* [Data records]:

=== Begin Enclosure ===

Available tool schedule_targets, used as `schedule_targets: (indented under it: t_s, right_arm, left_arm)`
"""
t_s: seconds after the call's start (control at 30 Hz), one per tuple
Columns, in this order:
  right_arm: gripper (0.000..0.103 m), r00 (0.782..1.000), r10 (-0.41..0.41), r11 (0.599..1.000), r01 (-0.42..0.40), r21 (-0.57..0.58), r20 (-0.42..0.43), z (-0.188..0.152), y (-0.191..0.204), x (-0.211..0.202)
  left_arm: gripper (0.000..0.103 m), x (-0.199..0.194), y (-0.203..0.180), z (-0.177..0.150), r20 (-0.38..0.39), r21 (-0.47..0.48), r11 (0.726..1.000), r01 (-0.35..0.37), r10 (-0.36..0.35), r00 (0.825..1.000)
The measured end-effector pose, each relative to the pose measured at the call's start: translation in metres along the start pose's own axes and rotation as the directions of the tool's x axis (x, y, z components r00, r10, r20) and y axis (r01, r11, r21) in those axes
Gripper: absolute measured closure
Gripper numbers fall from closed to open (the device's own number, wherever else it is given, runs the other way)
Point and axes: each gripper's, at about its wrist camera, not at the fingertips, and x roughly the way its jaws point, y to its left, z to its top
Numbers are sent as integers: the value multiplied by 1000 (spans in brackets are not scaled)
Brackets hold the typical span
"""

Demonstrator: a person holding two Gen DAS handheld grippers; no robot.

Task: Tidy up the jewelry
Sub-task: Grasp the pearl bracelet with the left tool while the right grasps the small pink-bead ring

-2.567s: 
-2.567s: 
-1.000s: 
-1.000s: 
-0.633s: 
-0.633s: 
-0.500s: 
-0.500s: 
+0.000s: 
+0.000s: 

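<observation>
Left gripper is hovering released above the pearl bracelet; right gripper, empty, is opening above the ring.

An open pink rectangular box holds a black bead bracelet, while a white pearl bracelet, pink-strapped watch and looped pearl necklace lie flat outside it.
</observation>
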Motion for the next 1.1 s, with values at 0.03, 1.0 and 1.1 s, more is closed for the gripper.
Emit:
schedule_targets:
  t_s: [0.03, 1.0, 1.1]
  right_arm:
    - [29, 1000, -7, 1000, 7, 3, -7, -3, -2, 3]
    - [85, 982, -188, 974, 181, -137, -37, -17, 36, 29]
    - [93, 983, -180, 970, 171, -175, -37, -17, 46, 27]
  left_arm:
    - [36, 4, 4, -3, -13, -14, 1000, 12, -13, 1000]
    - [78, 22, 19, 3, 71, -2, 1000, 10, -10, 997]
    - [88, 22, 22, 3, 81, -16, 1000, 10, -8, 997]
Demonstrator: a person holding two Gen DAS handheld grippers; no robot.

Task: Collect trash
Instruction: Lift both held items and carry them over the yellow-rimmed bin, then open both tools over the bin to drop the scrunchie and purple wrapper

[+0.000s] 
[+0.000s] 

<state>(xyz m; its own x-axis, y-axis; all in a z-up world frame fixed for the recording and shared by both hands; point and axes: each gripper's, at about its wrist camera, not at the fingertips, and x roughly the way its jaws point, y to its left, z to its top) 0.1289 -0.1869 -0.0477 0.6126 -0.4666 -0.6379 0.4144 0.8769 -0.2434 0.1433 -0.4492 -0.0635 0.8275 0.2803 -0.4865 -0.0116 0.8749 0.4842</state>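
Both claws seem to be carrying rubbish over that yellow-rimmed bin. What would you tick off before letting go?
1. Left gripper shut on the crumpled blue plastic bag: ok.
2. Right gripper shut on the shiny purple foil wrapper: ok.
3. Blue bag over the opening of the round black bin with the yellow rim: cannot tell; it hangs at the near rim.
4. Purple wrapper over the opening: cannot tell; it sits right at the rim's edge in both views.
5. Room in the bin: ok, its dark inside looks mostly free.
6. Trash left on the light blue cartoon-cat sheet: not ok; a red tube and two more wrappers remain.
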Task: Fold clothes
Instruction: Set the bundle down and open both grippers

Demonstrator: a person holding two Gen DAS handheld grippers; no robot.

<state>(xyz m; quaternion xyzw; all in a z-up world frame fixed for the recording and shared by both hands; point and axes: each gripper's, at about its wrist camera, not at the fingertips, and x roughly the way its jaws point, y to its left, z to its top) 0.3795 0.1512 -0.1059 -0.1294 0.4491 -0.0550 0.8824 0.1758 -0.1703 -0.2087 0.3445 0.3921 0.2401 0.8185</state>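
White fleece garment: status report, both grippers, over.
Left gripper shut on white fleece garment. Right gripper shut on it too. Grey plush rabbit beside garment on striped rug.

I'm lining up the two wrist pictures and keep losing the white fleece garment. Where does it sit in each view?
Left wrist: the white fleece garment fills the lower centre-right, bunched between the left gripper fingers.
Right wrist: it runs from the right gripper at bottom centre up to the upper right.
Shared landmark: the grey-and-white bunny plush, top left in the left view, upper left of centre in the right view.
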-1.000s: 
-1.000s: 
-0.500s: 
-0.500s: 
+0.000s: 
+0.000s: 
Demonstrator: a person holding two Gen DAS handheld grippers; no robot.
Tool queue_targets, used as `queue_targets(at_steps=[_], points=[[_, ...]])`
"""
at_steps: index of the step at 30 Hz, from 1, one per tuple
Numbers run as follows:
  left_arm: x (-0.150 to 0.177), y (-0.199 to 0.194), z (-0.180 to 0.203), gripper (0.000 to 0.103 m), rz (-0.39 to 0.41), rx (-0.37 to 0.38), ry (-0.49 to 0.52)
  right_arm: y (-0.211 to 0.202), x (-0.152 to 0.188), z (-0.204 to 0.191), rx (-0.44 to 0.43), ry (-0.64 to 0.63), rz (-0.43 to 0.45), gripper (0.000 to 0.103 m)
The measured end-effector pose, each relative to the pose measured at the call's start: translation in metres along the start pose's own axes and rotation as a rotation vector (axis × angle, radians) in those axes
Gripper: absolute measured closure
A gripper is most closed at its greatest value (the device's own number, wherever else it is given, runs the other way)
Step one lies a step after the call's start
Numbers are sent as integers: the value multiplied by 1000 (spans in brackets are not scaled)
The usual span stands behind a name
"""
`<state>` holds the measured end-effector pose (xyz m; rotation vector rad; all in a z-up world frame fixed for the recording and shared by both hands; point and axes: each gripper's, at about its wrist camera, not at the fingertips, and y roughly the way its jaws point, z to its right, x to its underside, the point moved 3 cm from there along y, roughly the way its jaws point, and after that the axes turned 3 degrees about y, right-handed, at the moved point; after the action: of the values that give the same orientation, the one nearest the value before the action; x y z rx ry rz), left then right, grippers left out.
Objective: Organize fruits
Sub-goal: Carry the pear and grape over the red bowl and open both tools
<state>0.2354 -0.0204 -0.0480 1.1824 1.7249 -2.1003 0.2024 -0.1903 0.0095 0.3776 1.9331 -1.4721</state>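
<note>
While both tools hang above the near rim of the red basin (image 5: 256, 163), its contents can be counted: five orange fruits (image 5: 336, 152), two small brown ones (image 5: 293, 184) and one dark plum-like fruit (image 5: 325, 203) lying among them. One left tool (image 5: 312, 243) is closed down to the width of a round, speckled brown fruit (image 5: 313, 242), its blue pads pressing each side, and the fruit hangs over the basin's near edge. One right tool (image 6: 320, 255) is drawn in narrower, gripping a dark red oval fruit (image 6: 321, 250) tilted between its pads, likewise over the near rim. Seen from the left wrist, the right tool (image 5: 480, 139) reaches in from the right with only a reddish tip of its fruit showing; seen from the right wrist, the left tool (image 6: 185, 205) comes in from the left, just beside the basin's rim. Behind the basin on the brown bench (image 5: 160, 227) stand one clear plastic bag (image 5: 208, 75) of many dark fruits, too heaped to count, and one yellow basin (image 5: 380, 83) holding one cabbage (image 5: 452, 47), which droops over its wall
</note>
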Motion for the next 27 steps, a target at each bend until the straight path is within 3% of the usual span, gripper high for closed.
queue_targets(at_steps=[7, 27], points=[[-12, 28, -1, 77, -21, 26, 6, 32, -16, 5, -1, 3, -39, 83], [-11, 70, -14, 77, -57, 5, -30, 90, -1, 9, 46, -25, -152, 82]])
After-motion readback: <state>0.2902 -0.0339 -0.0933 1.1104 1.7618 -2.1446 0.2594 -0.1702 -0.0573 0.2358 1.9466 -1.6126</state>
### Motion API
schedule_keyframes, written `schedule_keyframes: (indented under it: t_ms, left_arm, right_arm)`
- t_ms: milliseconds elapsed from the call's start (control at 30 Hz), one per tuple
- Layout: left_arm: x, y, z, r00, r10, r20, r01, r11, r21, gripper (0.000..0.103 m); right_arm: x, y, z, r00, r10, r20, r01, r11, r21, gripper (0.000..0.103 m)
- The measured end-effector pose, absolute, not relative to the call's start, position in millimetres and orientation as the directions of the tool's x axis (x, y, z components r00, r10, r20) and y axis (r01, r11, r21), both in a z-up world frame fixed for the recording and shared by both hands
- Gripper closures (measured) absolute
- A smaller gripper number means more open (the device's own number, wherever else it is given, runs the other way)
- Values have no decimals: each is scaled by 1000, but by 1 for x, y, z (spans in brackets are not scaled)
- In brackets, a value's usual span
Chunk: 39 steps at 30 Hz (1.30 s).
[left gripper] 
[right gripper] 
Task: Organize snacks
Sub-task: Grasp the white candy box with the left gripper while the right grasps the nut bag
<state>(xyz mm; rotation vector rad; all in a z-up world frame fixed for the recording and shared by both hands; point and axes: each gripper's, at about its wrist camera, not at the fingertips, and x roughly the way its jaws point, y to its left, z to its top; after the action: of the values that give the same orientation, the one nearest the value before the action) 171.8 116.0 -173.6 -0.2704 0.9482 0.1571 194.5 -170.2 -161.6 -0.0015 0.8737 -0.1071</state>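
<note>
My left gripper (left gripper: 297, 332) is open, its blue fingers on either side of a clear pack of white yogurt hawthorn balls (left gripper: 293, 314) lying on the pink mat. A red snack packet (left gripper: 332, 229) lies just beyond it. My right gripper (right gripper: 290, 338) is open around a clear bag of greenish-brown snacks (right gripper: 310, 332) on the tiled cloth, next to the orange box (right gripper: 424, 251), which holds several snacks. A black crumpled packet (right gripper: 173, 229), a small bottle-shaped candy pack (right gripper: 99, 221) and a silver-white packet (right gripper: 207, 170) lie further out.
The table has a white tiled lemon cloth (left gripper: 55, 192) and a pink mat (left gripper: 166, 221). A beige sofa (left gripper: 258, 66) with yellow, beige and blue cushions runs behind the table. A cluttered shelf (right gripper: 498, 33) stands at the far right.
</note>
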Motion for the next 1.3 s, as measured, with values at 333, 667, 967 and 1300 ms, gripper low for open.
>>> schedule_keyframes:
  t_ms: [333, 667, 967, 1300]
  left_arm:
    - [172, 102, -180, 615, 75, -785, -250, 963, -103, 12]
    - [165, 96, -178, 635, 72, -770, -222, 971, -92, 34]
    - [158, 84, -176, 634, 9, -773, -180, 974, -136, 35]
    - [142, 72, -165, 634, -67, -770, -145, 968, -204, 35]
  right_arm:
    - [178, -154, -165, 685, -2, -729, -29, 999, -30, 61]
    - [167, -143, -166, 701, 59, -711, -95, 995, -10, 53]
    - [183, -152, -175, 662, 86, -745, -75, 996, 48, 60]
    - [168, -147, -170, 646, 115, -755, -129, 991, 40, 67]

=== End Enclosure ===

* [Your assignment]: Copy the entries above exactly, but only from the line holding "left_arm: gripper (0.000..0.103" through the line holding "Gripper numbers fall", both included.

* [Task response]:
  left_arm: gripper (0.000..0.103 m), x (-0.199..0.194), y (-0.203..0.180), z (-0.177..0.150), r20 (-0.38..0.39), r21 (-0.47..0.48), r11 (0.726..1.000), r01 (-0.35..0.37), r10 (-0.36..0.35), r00 (0.825..1.000)
The measured end-effector pose, each relative to the pose measured at the call's start: translation in metres along the start pose's own axes and rotation as the directions of the tool's x axis (x, y, z components r00, r10, r20) and y axis (r01, r11, r21) in those axes
Gripper: absolute measured closure
Gripper numbers fall from closed to open (the device's own number, wherever else it is given, runs the other way)

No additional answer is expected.